The adoption of Dynamic Element Matching (DEM)—such as data-weighted averaging—serves to decorrelate mismatch-induced errors. While the reviewed prototype does not implement specific calibration mechanisms, best practices include measuring gain, offset, and timing variations, then applying digital correction. DEM or dither techniques randomize summing errors and are especially pertinent when scaling to higher order interleaving (large $M$).

5. Implementation Techniques and Laboratory Prototyping

TI-ΣΔ concepts are particularly suited to FPGA prototyping. The referenced implementation utilizes a Digilent BASYS-3 FPGA (Artix 7), with all logic and polyphase demultiplexing coded in Verilog/VHDL. Parallel output buffers interface with a resistive summing network, followed by a single-pole analog low-pass filter. No filter order or cutoff is prescribed in the referenced work. Monitoring employs a 16-bit oscilloscope (Picoscope 4262) with 5 MHz bandwidth (Vega-Leal et al., 2 Feb 2026).

Key implementation challenges include the limited analog bandwidth and nonlinearity of FPGA I/O buffers, analog summing network linearity, and the requirement for a well-behaved low-pass filter. There are no tabulated data on digital decimation filter coefficients or resource usage.

Recommended laboratory best practices include:

• Adopting a modest interleaving factor ($M=2$–4).
• Employing a characterized low-pass filter with specified attenuation.
• Using DEM or dither to randomize mismatch noise.
• Digitally measuring and correcting per-branch errors.
• Quantitatively benchmarking SNR, SFDR, and ENOB against a non-interleaved reference to validate interleaving benefit (Vega-Leal et al., 2 Feb 2026).

6. Applications and Design Trade-offs

Time interleaved ΣΔ modulation enables scalable multi-channel DACs, high-speed transmitters, and flexible laboratory experimentation where speed constraints and analog implementation complexity dominate system design. In stereo or multi-channel digital audio, time-interleaving provides channel sharing without sacrificing quantization noise control or crosstalk suppression (Callegari, 2014).
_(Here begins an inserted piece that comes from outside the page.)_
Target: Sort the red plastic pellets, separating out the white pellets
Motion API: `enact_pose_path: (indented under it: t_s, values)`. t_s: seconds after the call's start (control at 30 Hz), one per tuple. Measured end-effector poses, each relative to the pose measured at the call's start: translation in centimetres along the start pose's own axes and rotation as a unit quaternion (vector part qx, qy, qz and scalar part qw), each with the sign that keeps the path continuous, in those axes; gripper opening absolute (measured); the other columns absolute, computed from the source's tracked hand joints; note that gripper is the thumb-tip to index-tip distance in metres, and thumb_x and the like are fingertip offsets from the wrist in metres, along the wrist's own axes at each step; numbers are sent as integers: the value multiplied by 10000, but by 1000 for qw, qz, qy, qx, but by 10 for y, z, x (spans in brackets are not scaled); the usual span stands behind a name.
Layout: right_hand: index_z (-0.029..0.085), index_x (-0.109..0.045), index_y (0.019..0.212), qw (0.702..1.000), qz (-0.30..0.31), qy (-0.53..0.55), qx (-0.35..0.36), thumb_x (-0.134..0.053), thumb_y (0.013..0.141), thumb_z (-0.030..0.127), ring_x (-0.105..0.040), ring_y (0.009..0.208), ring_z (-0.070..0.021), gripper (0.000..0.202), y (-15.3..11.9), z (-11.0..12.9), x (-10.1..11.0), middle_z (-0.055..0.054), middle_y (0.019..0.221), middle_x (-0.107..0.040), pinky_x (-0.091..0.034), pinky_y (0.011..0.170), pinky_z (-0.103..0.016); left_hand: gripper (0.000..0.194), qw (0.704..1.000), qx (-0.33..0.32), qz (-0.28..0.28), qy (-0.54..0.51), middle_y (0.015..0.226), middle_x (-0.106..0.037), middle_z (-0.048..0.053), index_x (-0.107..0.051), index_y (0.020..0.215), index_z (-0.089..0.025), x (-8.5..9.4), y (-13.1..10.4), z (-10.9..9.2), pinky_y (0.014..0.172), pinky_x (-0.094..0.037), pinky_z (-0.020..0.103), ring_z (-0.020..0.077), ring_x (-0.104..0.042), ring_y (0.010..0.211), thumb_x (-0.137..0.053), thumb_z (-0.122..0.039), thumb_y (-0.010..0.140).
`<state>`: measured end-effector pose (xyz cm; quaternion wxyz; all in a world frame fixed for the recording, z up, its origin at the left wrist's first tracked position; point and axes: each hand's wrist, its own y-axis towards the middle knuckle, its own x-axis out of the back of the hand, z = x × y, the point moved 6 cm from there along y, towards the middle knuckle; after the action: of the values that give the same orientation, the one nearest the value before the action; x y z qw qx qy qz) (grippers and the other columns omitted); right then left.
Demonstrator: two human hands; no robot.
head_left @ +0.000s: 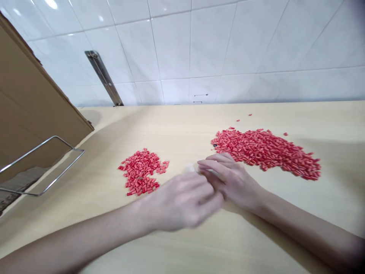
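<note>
Two piles of small red tube-like pieces lie on the pale table: a smaller pile (142, 167) at left and a larger, longer pile (270, 152) at right. My left hand (184, 201) is blurred, its fingers curled in against my right hand at the middle of the view. My right hand (229, 177) has its fingers bent together just below the near left edge of the larger pile. A small whitish thing (190, 167), smeared by motion, shows between and above the hands. What the fingertips hold is hidden.
Cardboard (37, 99) stands at the left, with a bent metal wire frame (64, 173) before it. A metal strip (104, 78) leans against the white tiled wall (211, 42). Single red pieces and a small black piece (215, 145) lie by the larger pile.
</note>
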<state>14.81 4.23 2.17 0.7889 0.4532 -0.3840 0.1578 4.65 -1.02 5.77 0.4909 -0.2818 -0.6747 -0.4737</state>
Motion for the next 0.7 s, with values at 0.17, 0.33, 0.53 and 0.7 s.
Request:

The approach readily accommodates advanced NTF design, including psychoacoustic noise shaping, by leveraging techniques such as frequency-weighted minimization within the baseband NTF before constructing the overall system NTF as $NTF_{BP}(z)=NTF_{lp}(z)NTF_{lp}(-z)$. This configuration efficiently steers quantization noise away from perceptually sensitive bands, an essential attribute in high-fidelity audio.

The dominant trade-offs are rooted in i) the increased complexity of mismatch calibration as $M$ grows, ii) the analog limitations of output drivers and summing networks, and iii) the importance of stable, high-performance reconstruction filters. A plausible implication is that, for optimal laboratory or product realization, calibration and DEM must be systematically integrated as M increases and as target SNR/SFDR requirements become more stringent.

7. Summary and Outlook

Time interleaved ΣΔ modulation represents a high-throughput, scalable solution for DACs and digital communication applications, leveraging parallelism to reduce per-channel speed constraints and enable advanced noise shaping. It requires careful attention to analog summing, mismatch compensation, and system calibration to meet precision requirements. The reviewed literature demonstrates that laboratory implementations using commercial FPGAs can flexibly explore M-channel interleaving, analog multiplexing, and dynamic element matching, validating TI-ΣΔ as a versatile experimental and applied paradigm in modern signal conversion architectures (Vega-Leal et al., 2 Feb 2026, Callegari, 2014).